From these uplands the waters flow down into the streams that move the mills and that float the ships. Loads of timber still go hence for the construction down below. Here go building-stones and sand and gravel,—gravel from the glaciers. Here goes the hay for ten thousand horses. Here go the wheat, and here the apples, and the animals. Here are the votes that hold the people steady.
Somewhere there is the background. Here is the background. Here things move slowly. Trees grow slowly. The streams change little from year to year, and yet they shape the surface of the earth in this hill country. In yonder fence-row the catbird has built since I was a boy, and yet I have wandered far and I have seen great changes in yonder city. The well-sweep has gone but the well is still there: the wells are gone from the city. The cows have changed in color, but still they are cows and yield their milk in season. The fields do not perish, but time eats away the city. I think all these things must be good and very good or they could not have persisted in all this change.
In the beginning! Yes, I know, it was holy then. The forces of eons shaped it: still was it holy. The forest came: still holy. Then came the open fields.
The background spaces.—The ancestral sea
The planet is not all land, and the sea is as holy as the soil. We speak of the "waste of waters," and we still offer prayers for those who go down to the sea in ships.
Superstition yet clings about the sea. The landsman thinks of the sea as barren, and he regrets that it is not solid land on which he may grow grass and cattle. And as one looks over the surface of the waters, with no visible object on the vast expanse and even the clouds lying apparently dead and sterile, and when one considers that three-fourths of the earth's surface is similarly covered, one has the impression of utter waste and desolation, with no good thing abiding there for the comfort and cheer of man.

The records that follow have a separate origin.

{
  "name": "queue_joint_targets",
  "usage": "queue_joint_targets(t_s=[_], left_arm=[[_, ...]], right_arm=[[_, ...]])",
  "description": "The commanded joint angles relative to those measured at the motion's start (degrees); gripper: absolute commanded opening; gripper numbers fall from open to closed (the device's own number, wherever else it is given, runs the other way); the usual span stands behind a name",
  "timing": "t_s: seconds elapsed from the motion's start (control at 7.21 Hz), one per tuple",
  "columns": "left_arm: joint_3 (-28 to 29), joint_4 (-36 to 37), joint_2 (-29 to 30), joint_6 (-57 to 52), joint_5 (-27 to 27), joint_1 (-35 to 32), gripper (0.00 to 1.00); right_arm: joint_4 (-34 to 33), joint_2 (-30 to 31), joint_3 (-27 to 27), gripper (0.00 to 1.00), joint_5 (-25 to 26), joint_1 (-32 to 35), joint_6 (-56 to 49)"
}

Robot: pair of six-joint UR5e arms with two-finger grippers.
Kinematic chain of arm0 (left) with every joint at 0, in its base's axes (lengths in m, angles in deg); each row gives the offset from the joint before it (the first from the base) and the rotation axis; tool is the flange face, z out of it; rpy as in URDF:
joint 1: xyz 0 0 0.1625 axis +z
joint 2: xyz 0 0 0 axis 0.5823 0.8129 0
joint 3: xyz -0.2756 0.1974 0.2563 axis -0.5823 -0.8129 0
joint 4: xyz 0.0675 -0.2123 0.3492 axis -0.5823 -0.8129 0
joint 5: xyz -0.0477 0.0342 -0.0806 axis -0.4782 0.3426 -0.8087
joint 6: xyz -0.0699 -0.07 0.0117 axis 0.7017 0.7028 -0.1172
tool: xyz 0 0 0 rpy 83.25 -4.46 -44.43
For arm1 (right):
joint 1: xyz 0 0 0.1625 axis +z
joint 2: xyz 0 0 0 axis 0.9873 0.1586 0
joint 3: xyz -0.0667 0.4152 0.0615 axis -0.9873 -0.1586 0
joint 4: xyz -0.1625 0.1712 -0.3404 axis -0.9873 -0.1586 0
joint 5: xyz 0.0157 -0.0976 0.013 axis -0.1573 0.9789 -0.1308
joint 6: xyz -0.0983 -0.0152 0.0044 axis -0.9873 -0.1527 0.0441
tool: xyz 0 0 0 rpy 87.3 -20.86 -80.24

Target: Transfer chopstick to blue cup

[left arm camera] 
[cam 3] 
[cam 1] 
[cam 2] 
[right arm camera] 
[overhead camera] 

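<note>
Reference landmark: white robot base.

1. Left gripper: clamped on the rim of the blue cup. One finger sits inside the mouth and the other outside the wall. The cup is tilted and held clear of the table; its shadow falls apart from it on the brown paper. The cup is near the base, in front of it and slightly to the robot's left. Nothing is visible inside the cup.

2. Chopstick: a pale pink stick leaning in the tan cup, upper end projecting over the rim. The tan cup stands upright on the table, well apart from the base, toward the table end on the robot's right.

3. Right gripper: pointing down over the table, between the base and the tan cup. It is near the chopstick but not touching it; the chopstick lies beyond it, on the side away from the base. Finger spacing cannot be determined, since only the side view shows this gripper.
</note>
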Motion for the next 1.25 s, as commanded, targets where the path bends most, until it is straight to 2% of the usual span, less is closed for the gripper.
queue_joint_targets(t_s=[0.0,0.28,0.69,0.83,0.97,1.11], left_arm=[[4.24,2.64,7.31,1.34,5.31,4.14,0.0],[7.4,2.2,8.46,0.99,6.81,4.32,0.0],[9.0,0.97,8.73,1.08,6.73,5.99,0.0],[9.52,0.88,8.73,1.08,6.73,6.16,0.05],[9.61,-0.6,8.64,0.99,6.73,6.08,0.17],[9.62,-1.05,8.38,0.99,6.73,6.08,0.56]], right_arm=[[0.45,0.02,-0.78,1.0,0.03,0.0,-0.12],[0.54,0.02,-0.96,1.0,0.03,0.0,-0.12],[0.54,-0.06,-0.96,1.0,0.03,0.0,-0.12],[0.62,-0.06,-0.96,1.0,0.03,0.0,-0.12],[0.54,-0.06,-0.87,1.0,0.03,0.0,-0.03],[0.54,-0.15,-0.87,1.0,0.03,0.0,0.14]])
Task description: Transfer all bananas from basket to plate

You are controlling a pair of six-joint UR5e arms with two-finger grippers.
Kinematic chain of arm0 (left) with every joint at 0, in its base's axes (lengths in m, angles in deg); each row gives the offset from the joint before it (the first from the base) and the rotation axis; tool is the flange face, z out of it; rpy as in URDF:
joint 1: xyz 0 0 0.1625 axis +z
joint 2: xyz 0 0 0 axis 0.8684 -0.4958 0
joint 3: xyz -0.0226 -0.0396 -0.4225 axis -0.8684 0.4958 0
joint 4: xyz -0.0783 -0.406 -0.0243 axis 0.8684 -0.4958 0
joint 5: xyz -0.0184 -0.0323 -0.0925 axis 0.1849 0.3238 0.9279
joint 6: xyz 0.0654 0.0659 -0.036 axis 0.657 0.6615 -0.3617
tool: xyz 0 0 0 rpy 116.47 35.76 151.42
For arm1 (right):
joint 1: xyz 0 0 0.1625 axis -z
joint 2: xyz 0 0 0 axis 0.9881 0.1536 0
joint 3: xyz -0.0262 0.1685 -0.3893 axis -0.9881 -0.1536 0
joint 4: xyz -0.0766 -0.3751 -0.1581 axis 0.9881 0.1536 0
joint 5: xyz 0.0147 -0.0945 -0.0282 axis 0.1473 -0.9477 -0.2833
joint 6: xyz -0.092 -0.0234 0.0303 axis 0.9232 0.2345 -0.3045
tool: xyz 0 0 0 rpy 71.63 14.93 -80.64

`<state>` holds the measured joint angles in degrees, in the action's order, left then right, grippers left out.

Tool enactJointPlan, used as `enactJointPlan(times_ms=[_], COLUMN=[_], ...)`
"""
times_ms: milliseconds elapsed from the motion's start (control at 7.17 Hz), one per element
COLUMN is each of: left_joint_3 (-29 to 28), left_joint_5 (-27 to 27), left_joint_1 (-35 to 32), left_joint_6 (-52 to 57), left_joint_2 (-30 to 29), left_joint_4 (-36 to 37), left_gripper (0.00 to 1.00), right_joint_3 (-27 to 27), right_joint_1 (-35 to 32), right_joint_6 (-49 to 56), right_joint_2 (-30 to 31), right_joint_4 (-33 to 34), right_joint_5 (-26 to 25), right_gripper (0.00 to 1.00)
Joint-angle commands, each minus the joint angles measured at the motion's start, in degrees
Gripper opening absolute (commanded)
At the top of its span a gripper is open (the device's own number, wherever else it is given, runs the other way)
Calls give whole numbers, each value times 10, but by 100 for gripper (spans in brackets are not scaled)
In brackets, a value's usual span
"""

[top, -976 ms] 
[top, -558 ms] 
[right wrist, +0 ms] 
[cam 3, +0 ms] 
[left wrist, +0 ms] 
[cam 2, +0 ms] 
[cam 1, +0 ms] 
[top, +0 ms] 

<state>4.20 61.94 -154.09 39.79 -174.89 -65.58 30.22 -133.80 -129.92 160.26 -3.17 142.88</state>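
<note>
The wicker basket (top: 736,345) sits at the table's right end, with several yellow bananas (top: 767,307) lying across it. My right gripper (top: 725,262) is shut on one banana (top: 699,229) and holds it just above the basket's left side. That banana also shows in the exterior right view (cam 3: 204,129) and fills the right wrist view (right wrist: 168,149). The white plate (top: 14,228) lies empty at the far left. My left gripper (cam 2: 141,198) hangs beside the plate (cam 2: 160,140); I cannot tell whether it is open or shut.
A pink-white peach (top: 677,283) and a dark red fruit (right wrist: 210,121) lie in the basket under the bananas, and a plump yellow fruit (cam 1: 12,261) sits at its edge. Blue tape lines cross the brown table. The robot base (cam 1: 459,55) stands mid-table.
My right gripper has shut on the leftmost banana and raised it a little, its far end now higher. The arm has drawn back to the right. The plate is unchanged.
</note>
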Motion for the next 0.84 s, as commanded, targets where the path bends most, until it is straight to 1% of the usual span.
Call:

The real inhabitants of the sea are beneath the surface and every part is tenanted, so completely tenanted that the ocean produces greater bulk of life, area for area, than does the solid land; and every atom of this life is as keen to live and follows as completely the law of its existence as does the life of the interiors of the continents. The vast meadows of plankton and nekton, albeit largely of organisms microscopic, form a layer for hundreds of feet beneath the surface and on which the great herbivora feed; and on these animals the legions of the carnivora subsist. Every vertical region has its life, peculiar to it, extending even to the bottoms of the depths in the world-slimes and the darkness; and in these deeps the falling remains of the upper realms, like gentle primeval rains, afford a never-failing, never-ending source of food and maintain the slow life in the bottoms. We think of the huge animals of the sea when we think of mass, and it is true that the great whales are the bulkiest creatures we know to have lived; yet it is the bacteria, the desmids, the minute crustaceans, and many other diminutive forms that everywhere populate the sea from the equator to the poles and provide the vast background of the ocean life. In these gulfs of moving unseen forms nitrification proceeds, and the rounds of life go on unceasingly. The leviathan whale strains out these minute organisms from the volumes of waters, and so full of them may be his maw that his captors remove the accumulation with spades. The rivers bring down their freight of mud and organic matter, and supply food for the denizens of the sea. The last remains of all these multitudes are laid down on the ocean floors as organic oozes; and nobody knows what part the abysmal soil may play in the economy of the plant in some future epoch.